- Task requirements
Copy word for word, please, the lines of the entries below running from the one containing "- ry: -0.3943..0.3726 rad" to the one containing "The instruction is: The", both ends included.

====== Data for the task ======

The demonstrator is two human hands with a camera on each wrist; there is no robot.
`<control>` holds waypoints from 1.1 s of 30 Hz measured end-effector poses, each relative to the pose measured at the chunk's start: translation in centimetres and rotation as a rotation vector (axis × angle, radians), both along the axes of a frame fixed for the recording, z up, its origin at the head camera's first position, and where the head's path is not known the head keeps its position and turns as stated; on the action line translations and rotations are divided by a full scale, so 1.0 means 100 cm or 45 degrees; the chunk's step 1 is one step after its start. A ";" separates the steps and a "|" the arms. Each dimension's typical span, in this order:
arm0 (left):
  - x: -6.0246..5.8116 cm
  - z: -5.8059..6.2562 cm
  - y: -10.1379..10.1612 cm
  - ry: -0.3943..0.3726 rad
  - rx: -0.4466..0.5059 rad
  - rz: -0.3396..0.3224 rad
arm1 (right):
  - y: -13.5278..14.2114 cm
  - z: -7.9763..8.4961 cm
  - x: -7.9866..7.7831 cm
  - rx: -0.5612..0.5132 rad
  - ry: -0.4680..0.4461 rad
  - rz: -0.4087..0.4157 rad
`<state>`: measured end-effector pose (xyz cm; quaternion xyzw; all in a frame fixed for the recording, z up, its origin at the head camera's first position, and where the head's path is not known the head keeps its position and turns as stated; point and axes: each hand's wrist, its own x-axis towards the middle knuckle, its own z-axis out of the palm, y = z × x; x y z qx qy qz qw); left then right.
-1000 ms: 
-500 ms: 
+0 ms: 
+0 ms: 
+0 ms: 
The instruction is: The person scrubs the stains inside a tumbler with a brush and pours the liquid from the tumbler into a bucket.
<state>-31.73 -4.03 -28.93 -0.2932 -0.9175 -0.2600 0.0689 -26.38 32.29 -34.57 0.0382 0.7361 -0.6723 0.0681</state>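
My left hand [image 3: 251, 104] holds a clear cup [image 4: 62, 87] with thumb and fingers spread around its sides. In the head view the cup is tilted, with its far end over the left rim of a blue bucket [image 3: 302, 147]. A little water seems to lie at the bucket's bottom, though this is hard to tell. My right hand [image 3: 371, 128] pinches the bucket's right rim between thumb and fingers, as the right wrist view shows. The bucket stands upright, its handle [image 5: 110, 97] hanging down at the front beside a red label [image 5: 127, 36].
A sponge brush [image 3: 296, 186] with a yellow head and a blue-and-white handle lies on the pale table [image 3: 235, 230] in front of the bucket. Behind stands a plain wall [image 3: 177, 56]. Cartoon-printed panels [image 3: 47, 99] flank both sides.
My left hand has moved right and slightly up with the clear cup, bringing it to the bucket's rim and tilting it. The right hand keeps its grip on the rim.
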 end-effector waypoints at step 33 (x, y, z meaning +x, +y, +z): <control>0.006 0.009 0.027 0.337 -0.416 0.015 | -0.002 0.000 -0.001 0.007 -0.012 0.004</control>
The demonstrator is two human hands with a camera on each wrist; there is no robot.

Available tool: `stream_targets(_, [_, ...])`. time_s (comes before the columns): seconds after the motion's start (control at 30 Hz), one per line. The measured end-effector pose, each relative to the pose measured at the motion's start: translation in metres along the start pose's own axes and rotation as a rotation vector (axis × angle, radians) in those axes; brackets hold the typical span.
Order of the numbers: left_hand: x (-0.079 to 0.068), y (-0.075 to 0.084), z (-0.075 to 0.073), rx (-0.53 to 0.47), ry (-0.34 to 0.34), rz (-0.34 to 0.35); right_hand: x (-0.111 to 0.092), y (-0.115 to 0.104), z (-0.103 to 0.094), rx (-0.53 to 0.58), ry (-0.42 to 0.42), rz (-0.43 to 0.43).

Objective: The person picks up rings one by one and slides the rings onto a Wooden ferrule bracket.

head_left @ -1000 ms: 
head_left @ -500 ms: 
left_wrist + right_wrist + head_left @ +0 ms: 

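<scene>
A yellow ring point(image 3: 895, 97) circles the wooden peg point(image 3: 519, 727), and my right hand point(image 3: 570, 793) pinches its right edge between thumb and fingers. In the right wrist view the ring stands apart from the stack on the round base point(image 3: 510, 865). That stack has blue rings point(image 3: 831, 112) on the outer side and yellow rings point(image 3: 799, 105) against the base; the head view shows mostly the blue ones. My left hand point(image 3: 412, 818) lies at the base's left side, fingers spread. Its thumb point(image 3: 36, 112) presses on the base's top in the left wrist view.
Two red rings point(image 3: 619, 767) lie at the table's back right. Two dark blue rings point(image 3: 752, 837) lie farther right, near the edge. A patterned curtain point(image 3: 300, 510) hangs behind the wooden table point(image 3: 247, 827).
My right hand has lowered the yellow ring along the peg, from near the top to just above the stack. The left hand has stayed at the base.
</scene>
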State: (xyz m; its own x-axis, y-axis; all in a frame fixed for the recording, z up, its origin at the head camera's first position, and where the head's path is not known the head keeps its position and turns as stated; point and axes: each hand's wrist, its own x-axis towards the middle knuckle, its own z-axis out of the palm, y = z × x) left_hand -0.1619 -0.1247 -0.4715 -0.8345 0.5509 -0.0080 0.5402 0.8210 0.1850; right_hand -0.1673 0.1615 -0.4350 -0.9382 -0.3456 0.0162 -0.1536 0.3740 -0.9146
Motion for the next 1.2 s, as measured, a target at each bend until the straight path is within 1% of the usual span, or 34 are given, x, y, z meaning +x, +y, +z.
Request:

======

- Response to this exercise
  - ry: -0.3943..0.3726 rad
  - rx: -0.4466..0.5059 rad
  - rz: -0.3396..0.3224 rad
arm1 (right):
  - y: -13.5278..14.2114 cm
  - z: -7.9763..8.4961 cm
  - x: -7.9866..7.7831 cm
  - rx: -0.5612..0.5132 rad
  - ry: -0.4680..0.4461 rad
  - rz: -0.4087..0.4157 rad
`<state>`: measured end-effector pose (xyz cm; quaternion xyzw; all in a frame fixed for the recording, z up, its origin at the head camera's first position, and where the head's path is not known the head keeps its position and turns as stated; point and axes: each hand's wrist, its own x-axis towards the middle knuckle, its own z-axis out of the palm, y = z × x; x y z qx qy qz qw); left then right.
-1000 ms: 
-500 ms: 
+0 ms: 
+0 ms: 
+0 ms: 
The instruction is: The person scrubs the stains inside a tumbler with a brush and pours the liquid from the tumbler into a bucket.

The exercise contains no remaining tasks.